I stopped micromanaging, because it didn't need to be done. I didn't have to defrag, cron jobs handled the maintenance overnight, and the machine was reliable enough that I could leave it on all the time for the jobs to run. iTunes was much better, and I could find what I wanted to listen to faster in it than I had been able to even with my tediously-maintained system with which I had, through hours of work, built an intimate familiarity. My external worked reliably enough that I had a backup system I could have faith in, without rescue floppies, or the dozens of CDs I burned just in case Windows didn't recognize my external drives, or corrupted one thinking it was a mouse. (Along these lines, I could tell you a few horror stories about a Windows Me Athlon system I briefly had that confused internal drives - it routinely reported my CD drive as another hard drive or Zip drive, among other, much worse such confusions that resulted in quite a bit of data loss.)
I found time and time again that, even when I was expecting trouble, there was no trouble. Image Capture handled my camera better than the Canon software had under Windows 2000 and XP. I got an old printer to work over the print server built into the router with just a little effort (seriously, about 15 minutes searching for a solution, and another 15 getting it running) with lp and an open-source driver. It had refused to work at all with XP, even with D-Link's print server driver and the usual HP printer drivers.
There were so many times when I'd think, hmm, I wish I could do this or that, only to find out that I COULD in fact do this or that, and in a way that was kind of how I thought it SHOULD be done just on principle. Settings were easy to find, and generally where I expected them to be. I loved that practically any text anywhere at all could be highlighted and copied. I loved that plugging in my iPod launched iTunes UNDER whatever I was doing (which, sadly, isn't the case anymore). I loved that I was able to just kind of forget the computer and get my work done, which actually just made me realize the computer even more, but in a good way, because it was working well.
In Windows, if I wanted to do something, I would generally start out by searching the internet, since I expected either to need new software, or to tweak a setting I wouldn't expect or know where to find. At first, I approached the Mac the same way. But over a short time, when I asked myself, I wonder if I can do this, I would start by just trying to do it in a way that seemed to make sense to me, and it very often worked just like that!
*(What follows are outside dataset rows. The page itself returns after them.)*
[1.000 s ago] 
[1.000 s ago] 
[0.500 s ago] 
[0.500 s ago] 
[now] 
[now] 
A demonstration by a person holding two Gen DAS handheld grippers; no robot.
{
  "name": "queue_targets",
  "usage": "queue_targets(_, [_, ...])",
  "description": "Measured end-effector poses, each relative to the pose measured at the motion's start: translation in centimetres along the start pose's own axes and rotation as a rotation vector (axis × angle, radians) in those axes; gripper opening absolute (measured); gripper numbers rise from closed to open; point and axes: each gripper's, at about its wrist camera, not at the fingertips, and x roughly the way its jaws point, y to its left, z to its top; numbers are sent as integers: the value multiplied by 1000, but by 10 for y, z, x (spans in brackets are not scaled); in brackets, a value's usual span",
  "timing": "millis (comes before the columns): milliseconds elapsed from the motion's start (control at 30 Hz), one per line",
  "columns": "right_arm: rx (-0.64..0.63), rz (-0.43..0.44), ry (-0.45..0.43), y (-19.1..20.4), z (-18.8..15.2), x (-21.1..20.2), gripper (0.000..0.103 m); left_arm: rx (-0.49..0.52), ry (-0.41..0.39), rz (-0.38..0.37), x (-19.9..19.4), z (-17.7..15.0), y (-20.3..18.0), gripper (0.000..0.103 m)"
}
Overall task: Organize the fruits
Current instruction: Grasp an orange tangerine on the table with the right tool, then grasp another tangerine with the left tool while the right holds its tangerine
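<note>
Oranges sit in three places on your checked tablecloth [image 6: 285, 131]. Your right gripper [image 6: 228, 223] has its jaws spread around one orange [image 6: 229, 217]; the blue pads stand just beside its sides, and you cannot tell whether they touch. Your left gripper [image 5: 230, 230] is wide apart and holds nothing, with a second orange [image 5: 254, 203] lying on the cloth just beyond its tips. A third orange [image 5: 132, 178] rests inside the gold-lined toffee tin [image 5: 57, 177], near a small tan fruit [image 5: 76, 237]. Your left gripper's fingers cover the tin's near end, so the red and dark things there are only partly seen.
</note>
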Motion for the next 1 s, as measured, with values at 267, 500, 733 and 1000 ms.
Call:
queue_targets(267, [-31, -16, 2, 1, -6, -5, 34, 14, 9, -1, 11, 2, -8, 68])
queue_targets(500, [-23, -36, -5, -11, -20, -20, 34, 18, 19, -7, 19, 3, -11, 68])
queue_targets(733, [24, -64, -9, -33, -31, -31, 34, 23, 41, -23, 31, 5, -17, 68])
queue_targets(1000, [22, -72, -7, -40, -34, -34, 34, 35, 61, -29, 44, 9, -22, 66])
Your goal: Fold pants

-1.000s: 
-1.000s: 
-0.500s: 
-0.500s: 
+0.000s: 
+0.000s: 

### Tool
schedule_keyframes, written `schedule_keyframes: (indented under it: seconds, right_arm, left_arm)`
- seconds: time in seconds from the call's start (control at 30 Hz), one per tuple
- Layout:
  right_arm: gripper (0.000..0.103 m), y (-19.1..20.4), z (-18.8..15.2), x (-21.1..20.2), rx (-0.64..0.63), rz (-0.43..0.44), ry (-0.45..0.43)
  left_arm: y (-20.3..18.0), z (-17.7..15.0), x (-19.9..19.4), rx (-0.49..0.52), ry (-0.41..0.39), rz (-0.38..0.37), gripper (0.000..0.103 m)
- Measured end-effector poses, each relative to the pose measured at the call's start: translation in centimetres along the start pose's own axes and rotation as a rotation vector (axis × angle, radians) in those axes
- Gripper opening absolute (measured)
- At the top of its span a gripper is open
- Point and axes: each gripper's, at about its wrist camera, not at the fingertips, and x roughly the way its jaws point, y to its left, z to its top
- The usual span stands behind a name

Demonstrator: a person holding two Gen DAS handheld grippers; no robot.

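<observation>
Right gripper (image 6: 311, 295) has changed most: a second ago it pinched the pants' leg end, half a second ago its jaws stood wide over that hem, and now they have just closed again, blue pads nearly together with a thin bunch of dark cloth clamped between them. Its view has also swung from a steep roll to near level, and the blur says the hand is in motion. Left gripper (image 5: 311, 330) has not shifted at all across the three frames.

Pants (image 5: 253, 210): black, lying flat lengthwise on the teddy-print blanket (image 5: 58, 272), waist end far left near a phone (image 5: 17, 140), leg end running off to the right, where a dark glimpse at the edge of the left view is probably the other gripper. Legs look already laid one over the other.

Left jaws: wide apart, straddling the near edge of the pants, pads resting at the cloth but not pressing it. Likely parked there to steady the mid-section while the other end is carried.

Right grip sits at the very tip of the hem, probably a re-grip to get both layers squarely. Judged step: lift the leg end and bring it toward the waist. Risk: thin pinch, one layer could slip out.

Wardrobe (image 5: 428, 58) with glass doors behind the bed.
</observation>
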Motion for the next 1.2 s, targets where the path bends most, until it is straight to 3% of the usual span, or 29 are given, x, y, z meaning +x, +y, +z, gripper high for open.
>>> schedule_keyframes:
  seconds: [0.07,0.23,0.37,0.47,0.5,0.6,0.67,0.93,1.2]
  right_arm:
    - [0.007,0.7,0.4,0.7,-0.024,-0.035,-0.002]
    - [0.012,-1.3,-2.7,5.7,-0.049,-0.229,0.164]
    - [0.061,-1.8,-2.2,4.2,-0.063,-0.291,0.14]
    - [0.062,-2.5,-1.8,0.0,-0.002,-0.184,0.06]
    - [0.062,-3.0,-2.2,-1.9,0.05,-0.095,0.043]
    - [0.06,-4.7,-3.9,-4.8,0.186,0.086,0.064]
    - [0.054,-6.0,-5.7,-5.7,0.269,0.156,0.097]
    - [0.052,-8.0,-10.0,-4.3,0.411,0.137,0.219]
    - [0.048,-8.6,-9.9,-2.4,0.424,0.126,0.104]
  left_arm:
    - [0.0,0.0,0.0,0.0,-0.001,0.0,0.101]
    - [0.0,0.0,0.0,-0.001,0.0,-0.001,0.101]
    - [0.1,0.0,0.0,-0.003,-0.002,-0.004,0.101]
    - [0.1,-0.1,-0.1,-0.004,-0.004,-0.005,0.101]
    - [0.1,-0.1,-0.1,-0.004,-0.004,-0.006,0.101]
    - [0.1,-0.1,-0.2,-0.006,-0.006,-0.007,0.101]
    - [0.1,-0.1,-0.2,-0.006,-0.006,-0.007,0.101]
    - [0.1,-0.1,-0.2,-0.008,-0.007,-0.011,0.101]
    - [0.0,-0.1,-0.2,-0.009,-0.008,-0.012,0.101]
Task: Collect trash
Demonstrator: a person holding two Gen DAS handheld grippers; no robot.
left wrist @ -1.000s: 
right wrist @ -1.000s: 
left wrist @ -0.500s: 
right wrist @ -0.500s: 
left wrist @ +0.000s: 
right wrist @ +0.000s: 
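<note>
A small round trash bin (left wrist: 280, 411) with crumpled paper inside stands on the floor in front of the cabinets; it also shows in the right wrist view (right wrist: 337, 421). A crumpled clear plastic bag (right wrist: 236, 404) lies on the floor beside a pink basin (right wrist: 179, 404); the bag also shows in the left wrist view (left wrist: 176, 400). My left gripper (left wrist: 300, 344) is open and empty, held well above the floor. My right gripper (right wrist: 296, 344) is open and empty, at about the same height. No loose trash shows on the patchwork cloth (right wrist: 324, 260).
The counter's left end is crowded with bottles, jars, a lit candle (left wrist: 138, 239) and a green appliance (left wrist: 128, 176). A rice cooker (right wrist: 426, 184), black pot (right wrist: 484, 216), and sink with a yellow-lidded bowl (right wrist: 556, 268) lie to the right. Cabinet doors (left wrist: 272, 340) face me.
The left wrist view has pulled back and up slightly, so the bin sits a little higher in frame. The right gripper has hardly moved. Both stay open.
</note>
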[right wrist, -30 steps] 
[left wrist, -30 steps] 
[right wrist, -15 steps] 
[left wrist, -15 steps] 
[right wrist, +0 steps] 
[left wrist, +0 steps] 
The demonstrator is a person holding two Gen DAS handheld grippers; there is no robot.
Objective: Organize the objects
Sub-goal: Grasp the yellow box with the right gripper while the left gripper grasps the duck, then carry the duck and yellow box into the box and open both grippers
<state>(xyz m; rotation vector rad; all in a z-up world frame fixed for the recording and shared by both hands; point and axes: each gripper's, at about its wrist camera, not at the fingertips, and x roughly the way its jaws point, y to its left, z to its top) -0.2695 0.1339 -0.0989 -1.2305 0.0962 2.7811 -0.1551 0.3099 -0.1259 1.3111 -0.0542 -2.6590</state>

After a few years, I upgraded to Tiger, and things got even better. I could easily go on about how my iBook ran even faster than it had, how awesome the Tiger-version of Exposé was, etc, etc, but I won't. Likely no one will read all this anyway.
So instead I'll just give you one of the ever-popular car analogies to sum it up.
My old car was a decent car (at first anyway), and I knew it inside and out. I knew to turn the air conditioner off when going up a hill to keep the cruise from jerking into a lower gear. I knew how to manipulate the automatic transmission to get it to downshift if I wanted a little more oomph. The ride was a little rough, so I came to know where all the bumps were in the roads I drove most frequently so I could avoid them, and I automatically tensed up and braced for any unexpected bumps when I'd travel. I never thought of these quirks as problems, they were just there, and I dealt with them.
But then one day I got a new car, and to it I brought these old habits. At first, the new car didn't seem any better than my old one. Sure, it was newer and shinier, but it's just a car, it gets me from point A to point B. But soon I realized I didn't have to turn off the air when going uphill, or worry about goosing the pedal just right to get a downshift, and best of all, I realized I could relax when I traveled and not worry about the bumps in the road.